(Stored dataset items)
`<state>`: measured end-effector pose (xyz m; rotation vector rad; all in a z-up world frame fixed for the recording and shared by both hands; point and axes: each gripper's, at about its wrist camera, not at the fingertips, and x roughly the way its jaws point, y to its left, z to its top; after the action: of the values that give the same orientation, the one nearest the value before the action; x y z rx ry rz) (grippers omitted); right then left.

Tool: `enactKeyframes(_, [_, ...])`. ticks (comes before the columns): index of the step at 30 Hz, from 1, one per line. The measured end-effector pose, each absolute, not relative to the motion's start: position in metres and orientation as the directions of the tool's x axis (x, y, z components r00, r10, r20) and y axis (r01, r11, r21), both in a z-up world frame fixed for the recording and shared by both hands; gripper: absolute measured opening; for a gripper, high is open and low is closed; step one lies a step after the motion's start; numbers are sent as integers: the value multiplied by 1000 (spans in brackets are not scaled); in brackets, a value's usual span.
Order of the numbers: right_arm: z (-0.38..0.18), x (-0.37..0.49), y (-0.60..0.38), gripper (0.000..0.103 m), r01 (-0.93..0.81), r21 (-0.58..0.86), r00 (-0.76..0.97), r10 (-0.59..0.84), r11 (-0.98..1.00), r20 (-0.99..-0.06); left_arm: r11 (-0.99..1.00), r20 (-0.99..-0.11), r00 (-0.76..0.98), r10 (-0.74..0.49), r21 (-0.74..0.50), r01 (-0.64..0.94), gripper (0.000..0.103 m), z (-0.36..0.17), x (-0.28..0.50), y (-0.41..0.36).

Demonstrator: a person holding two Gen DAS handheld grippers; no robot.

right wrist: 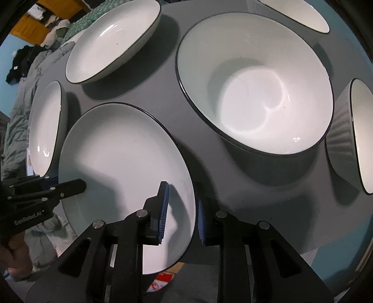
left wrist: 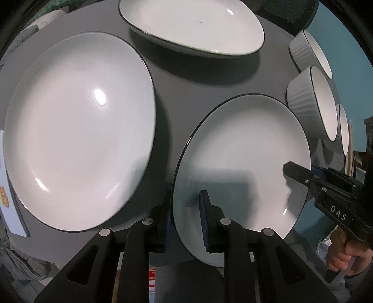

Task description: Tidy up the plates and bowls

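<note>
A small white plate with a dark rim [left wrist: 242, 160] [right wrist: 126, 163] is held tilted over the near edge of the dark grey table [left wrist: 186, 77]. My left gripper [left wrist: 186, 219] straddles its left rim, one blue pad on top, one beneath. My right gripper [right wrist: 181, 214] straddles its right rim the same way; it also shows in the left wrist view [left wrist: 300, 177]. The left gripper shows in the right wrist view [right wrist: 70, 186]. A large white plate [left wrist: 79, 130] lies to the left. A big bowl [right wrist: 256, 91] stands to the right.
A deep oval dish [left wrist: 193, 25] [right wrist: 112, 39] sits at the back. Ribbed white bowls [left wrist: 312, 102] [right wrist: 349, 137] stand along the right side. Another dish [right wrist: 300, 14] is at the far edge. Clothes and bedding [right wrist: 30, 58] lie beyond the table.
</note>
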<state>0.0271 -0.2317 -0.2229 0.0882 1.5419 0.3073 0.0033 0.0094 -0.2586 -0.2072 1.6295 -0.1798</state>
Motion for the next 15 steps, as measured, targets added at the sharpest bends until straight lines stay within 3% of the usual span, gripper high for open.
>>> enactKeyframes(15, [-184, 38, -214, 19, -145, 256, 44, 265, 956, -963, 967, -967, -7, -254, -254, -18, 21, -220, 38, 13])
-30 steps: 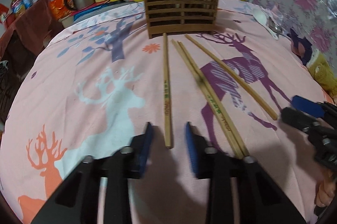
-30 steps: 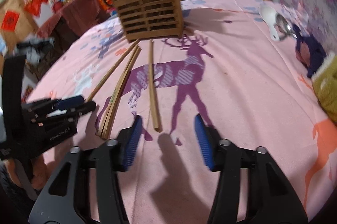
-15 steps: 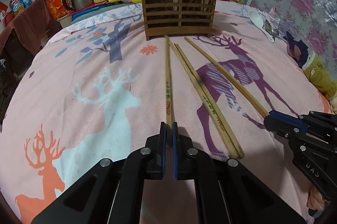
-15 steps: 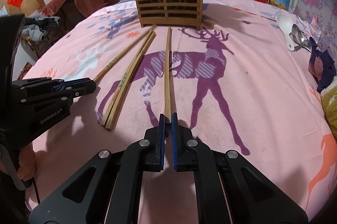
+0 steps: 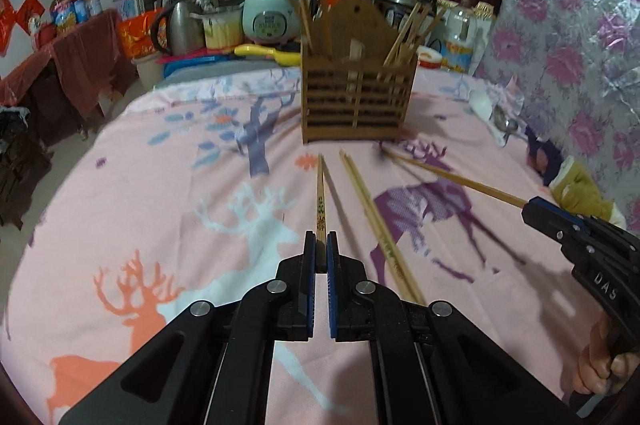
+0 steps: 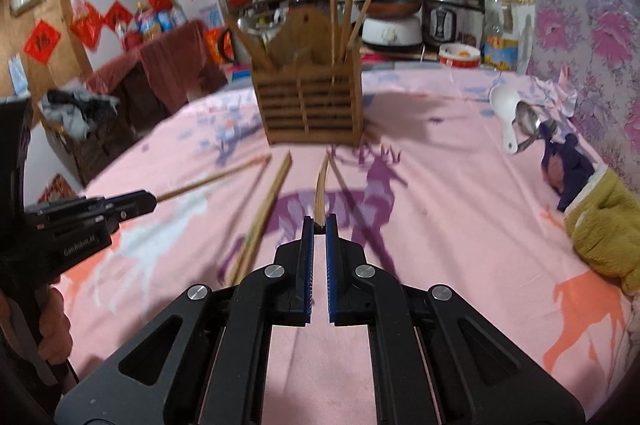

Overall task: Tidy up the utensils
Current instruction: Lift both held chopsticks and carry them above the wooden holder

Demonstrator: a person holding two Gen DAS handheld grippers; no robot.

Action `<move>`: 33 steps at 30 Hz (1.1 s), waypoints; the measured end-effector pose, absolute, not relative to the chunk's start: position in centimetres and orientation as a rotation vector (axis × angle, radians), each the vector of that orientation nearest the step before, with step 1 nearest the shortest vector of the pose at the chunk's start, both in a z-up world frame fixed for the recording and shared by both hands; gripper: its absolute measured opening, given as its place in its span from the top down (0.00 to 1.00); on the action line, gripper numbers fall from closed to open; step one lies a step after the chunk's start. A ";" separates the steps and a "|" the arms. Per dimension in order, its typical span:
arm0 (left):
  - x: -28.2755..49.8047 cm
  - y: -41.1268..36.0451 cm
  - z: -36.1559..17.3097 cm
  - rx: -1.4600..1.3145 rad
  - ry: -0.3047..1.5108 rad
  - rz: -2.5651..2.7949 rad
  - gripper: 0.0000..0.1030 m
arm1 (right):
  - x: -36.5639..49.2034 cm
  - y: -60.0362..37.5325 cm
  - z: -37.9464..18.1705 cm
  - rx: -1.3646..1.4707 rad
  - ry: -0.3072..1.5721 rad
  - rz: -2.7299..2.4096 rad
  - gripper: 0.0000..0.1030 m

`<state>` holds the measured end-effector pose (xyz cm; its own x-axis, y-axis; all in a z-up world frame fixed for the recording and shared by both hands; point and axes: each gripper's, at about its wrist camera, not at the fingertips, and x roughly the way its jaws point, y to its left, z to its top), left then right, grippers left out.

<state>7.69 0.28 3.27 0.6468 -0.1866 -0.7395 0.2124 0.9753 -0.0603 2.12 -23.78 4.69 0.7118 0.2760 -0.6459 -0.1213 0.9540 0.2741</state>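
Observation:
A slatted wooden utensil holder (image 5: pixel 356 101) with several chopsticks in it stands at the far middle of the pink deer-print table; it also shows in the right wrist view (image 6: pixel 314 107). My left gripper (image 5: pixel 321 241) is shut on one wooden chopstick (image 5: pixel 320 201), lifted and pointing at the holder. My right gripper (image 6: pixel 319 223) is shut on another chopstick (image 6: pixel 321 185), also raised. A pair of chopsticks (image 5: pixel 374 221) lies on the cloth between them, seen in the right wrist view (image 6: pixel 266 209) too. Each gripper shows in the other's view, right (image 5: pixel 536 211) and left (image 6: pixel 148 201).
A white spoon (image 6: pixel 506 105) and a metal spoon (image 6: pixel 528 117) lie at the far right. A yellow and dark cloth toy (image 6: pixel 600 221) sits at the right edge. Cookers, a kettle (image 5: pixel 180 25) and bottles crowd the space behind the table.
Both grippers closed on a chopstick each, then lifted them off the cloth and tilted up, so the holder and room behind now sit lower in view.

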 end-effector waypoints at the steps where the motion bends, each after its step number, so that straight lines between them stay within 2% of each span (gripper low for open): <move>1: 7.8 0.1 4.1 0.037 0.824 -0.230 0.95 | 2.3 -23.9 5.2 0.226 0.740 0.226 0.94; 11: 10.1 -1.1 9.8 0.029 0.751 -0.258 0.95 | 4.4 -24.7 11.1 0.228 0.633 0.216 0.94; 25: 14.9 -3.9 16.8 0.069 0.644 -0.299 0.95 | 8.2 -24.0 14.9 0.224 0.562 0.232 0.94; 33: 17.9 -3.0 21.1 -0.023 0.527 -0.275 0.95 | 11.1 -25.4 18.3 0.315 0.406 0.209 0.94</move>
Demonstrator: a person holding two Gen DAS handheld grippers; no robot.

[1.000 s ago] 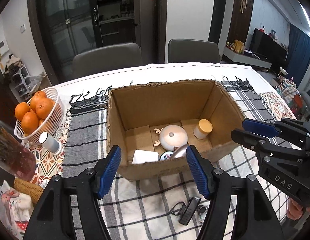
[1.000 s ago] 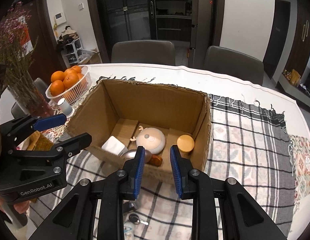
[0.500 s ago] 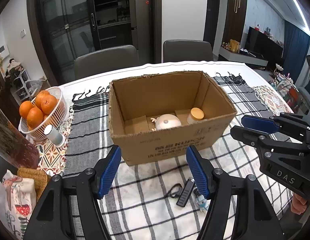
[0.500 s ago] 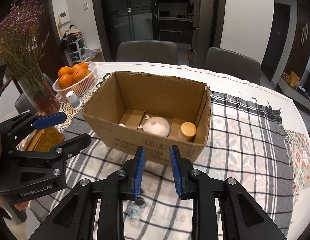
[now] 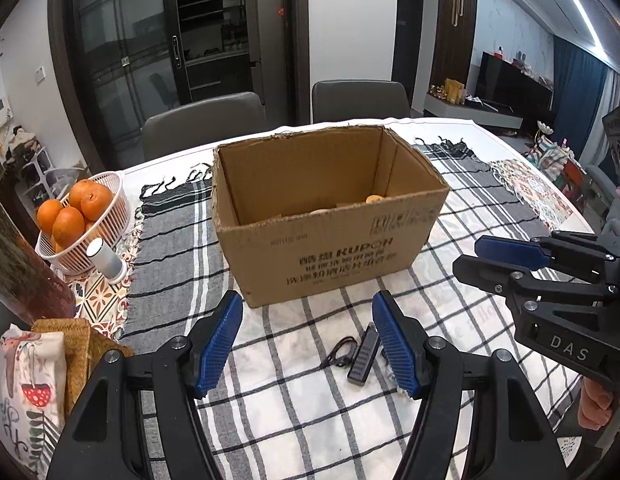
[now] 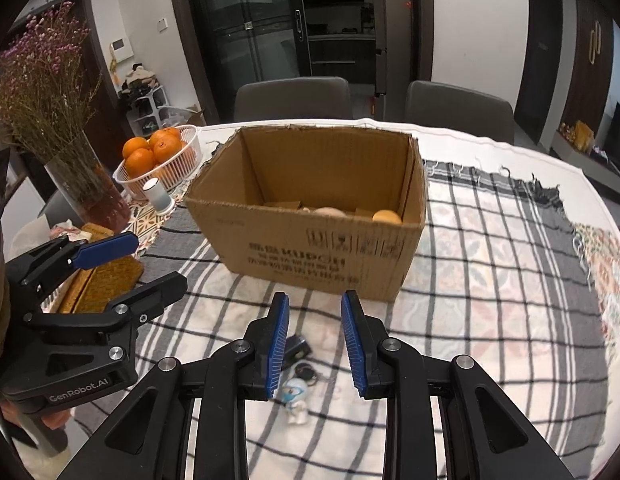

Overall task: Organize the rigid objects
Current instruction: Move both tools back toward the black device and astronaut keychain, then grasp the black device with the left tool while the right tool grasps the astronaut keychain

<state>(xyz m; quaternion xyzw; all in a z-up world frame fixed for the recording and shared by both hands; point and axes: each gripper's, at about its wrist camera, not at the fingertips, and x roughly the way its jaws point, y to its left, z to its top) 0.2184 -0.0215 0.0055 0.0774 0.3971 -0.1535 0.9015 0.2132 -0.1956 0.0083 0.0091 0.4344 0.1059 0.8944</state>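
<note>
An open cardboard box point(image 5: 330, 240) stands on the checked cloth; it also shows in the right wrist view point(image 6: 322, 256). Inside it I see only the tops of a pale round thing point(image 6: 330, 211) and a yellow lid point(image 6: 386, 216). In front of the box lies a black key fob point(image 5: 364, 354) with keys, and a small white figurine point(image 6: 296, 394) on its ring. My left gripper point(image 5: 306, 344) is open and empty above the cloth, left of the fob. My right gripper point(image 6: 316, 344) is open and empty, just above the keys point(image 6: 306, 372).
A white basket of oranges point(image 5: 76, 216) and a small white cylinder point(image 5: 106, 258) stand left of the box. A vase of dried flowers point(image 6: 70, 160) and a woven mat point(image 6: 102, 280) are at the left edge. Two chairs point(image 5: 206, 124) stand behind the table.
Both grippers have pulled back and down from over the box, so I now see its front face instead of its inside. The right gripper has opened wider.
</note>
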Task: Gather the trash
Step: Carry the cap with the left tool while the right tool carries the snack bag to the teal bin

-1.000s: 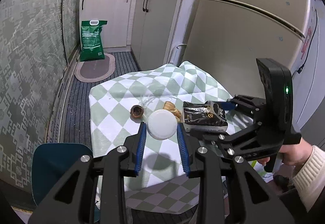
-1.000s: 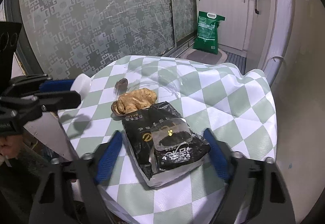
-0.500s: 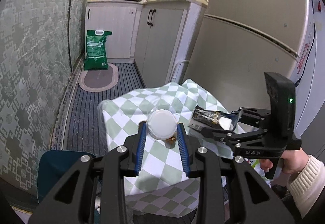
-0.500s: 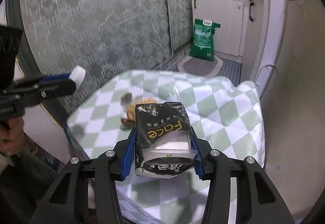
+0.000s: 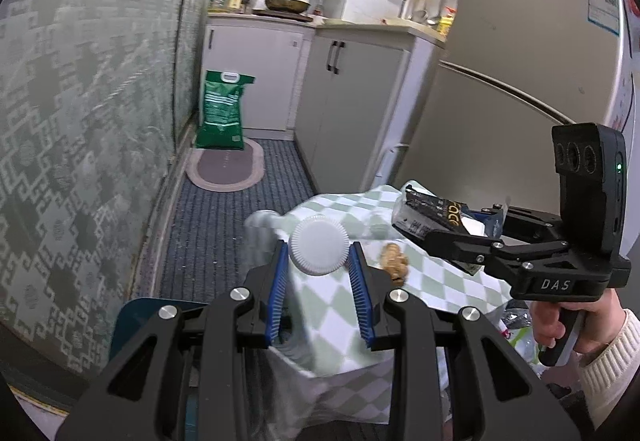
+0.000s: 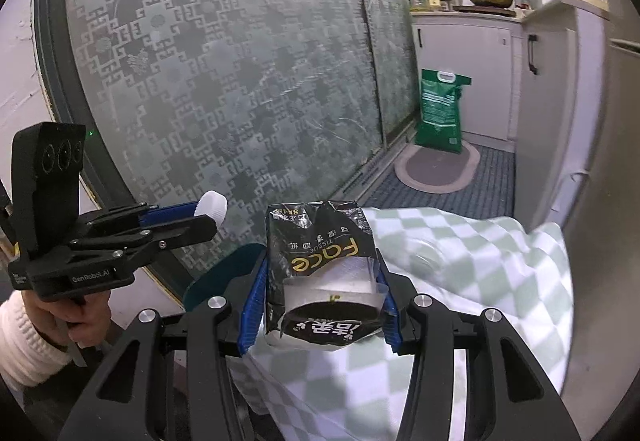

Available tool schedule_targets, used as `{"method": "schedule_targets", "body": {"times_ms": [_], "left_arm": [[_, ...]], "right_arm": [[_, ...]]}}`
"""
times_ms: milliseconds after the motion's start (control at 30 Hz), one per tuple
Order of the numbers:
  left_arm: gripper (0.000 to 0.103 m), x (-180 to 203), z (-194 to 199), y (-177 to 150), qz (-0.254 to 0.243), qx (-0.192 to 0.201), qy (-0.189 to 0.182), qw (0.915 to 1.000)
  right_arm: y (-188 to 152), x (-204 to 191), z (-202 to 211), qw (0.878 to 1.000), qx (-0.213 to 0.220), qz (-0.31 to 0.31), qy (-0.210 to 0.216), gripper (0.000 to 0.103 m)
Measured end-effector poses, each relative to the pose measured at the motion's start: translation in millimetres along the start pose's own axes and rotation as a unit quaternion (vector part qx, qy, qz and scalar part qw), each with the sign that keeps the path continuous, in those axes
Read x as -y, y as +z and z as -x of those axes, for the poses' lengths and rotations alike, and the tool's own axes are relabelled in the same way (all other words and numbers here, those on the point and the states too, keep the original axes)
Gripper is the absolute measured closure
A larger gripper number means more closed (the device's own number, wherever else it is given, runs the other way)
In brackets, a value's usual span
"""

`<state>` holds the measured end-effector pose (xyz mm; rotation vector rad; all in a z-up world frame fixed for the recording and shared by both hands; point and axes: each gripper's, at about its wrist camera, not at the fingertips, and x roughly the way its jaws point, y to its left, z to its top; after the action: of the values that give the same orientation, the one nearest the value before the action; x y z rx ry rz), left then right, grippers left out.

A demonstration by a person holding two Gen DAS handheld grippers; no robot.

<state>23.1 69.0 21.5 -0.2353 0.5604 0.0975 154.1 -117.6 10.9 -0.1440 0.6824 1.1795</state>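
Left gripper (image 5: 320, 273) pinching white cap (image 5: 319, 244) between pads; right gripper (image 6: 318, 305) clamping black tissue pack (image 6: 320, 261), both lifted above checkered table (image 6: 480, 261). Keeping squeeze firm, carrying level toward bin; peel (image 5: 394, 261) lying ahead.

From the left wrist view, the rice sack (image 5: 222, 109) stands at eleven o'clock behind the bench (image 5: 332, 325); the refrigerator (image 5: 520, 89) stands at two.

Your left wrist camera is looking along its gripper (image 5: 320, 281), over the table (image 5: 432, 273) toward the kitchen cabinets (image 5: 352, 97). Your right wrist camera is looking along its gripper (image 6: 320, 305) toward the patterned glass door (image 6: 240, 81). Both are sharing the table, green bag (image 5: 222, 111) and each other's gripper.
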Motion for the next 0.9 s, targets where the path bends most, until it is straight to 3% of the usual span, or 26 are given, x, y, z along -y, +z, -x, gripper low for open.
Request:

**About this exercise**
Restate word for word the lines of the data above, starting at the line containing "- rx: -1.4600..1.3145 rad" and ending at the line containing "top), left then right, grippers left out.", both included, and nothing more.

**Answer section**
  - rx: -1.4600..1.3145 rad
  - ry: -0.3047..1.5108 rad
  - rz: -2.5651..2.7949 rad
  - gripper: 0.0000..0.1030 m
arm1 (right):
  - x: -36.5639..49.2034 cm
  - y: -60.0362..37.5325 cm
  - z: -37.9464..18.1705 cm
  - rx: -1.3646..1.4707 rad
  - ry: -0.3072..1.5721 rad
  - rz: -2.7299..2.4096 rad
  - gripper: 0.0000..0.1030 m

`<state>` holds the measured end-effector pose (xyz cm; its own x-axis, y-axis; all in a z-up world frame fixed for the recording and shared by both hands; point and axes: each gripper's, at about its wrist camera, not at the fingertips, and x roughly the way its jaws point, y to its left, z to its top), left then right, grippers left out.

Output for this exercise is now complete.